In order to nip fixation in the bud, call in an outsider and ask for an informal peer review. This is meant to be as fast and relaxed as possible, so just grab someone else from the office. Everyone has 5 minutes to prepare their “presentation,” 2 minutes to pitch their idea, and 3 minutes to hear thoughts from the reviewer. It’s important to note here that the point of the exercise isn’t to make product changes based on the reviewer’s input, but rather to hear a fresh, unbiased perspective on the ideas presented. Hearing someone else talk through your idea will allow you to see it from a different angle and may expose some holes you were unable to see before.
Hopefully you’ve combatted fixation before you get to this point, but the final bad-idea-filter is prototyping. It’s easy to get attached to an idea when it only lives in your head, because any possible issue that arises, you can immediately imagine a fix to. Products don’t have the same shape-shifting ability, so it pays to do some low fidelity prototypes early.
Once an idea is on paper (and we do recommend paper over pixels at this point), it’s easier to see it for what it really is. How well does this solve the problem you were trying to solve? Where are people struggling with it? Getting an idea out of your head and into the real world will allow you to see exactly how people will receive your idea.

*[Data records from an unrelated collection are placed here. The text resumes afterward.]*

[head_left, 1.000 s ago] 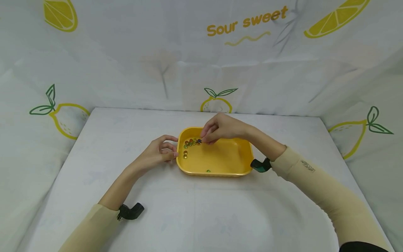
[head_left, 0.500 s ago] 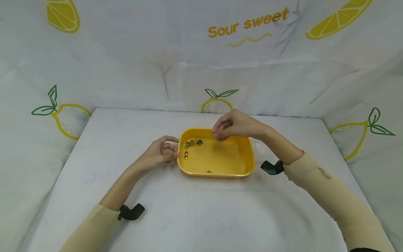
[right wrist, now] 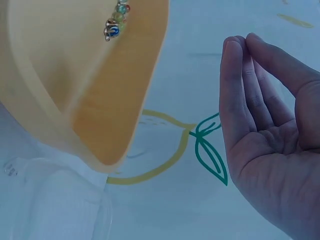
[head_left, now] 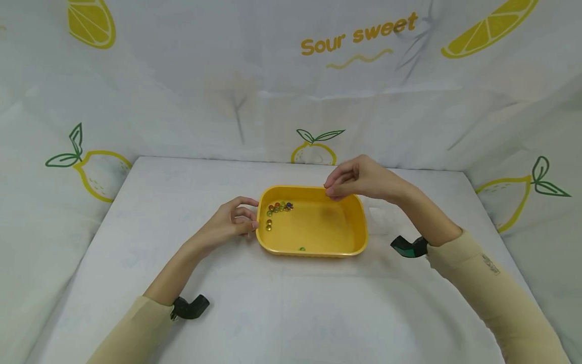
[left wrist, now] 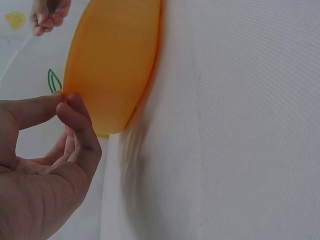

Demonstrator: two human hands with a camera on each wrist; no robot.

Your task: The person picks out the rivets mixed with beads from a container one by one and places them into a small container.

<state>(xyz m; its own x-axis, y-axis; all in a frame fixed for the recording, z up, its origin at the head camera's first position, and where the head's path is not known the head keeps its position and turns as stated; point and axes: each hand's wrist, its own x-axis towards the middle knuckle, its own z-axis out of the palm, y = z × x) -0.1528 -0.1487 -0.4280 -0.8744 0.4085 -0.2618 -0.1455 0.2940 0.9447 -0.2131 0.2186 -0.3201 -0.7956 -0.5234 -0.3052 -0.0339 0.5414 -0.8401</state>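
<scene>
With our left hand (head_left: 227,219) gripping the left edge of the tray (head_left: 313,230) and our right hand (head_left: 364,179) pinched closed, nothing visibly held, near its far edge, we risk scattering the beads (head_left: 277,205) by its far-left corner should we tilt it.

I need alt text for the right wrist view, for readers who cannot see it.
A right hand at right, thumb and fingertips together; at left, a yellow tray holding small colourful marbles. A clear container shows at lower left; behind is cloth with a lemon drawing.
</scene>
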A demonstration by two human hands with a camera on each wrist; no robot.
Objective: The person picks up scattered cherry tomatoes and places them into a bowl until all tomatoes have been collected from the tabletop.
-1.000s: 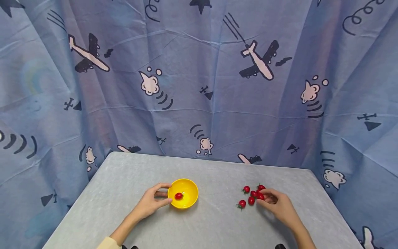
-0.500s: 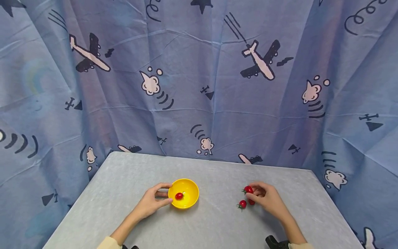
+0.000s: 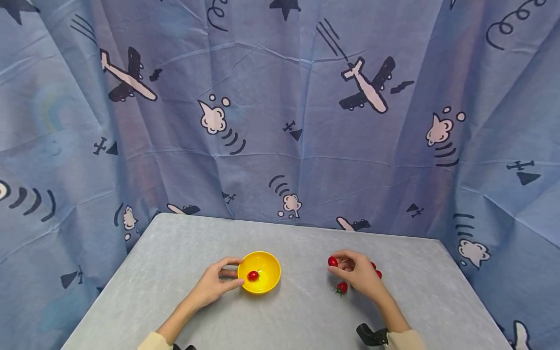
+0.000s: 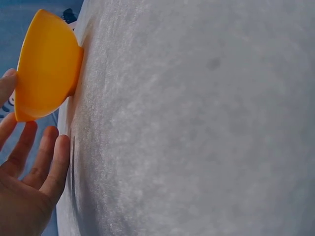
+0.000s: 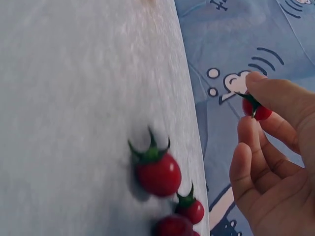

Sometimes there’s good reason to give preference to your first ideas. Is it a low stakes decision? Probably not worth tremendous time. Maybe you’re solving a problem you’ve solved a million times before. A prescriptive way to move forward can be tremendously valuable. But as designers it’s usually your job to think outside the box, so we have to be able to break the familiar patterns and feel confident that we’re delivering the best ideas. Being able to prevent, or at least identify and address, design fixation will help you along that path.